In an in vitro skin sensitisation assay according to 442D, the test item did not induce luciferase activity in at least two independent experiment runs.

Executive summary:

In an in vitro skin sensitisation assay according to 442D, the potential of the test item to activate the Nrf2 transcription factor, by using the LuSens cell line was investigated. The assay was performed in two independent experiments. 12 concentrations of the test item were evaluated. The exposure time was 48 h. The following nominal concentrations of the test item were investigated in experiment I and II:

269 μM, 323 μM, 388 μM, 465 μM, 558 μM, 670 μM, 804 μM, 965 μM, 1157 μM, 1389 μM, 1667 μM, 2000 μM.

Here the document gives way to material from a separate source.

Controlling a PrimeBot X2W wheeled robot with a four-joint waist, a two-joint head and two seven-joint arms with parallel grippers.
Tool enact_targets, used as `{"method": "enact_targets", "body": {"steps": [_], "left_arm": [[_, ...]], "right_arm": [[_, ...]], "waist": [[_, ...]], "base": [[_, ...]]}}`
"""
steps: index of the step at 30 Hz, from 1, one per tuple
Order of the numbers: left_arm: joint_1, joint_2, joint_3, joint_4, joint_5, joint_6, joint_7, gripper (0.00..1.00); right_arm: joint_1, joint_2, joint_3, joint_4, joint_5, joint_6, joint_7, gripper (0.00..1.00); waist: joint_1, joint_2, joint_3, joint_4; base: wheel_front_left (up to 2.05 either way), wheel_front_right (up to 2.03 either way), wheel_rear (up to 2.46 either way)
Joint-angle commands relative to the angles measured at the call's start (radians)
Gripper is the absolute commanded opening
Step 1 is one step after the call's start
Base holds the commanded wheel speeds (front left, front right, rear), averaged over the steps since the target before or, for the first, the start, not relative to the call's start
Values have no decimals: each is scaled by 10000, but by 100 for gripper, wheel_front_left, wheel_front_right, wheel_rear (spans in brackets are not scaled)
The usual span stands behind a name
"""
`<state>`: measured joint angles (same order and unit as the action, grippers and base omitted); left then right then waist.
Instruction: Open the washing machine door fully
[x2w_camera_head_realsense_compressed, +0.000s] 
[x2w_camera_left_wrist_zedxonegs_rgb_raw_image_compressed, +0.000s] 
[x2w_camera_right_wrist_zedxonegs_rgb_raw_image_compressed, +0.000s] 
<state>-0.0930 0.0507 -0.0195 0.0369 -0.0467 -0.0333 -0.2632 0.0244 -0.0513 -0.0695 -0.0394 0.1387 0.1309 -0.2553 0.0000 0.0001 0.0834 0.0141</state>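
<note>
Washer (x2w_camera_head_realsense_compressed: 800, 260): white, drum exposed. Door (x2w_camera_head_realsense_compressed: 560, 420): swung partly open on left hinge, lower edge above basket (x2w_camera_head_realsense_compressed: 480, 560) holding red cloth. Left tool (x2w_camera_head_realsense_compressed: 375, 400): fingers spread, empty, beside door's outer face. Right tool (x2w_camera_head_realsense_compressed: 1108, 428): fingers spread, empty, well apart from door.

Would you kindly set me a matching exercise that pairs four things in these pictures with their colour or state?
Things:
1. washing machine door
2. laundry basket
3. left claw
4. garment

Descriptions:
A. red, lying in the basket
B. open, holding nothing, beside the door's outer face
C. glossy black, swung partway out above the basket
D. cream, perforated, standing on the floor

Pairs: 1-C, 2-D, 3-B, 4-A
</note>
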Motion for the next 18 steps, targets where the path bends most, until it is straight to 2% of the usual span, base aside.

None of the real treatment concentrations in both experiments deviated more than 10 % from the nominal concentration. Precipitation of the test item was not visible up to the highest concentration. EGDMA (120 μM) was used as positive control. The viability was above 70 % and a distinct increase in luciferase induction above 2.5 fold in comparison to the solvent control was detected. This luciferase induction is well within the historical data range of the positive control.D/L-lactic acid (5000 μM) was used as negative control. The viability was above 70 % and the induction of the luciferase was < 1.5 fold in comparison to the solvent control and well within the historical data range of the negative control. The induction of the luciferase of the growth control was < 1.5 fold. Since all acceptability criteria of the assay were met the study is valid. No significant reduction of growth was observed in all tested test item concentrations. Therefore, all tested concentrations could be evaluated for luciferase induction. In all tested concentrations of the test item no substantial and reproducible dose dependent increase of luciferase induction was measured.

In conclusion, it can be stated that under the experimental conditions reported, the test did not have the potential to activate the Nrf2 transcription factor.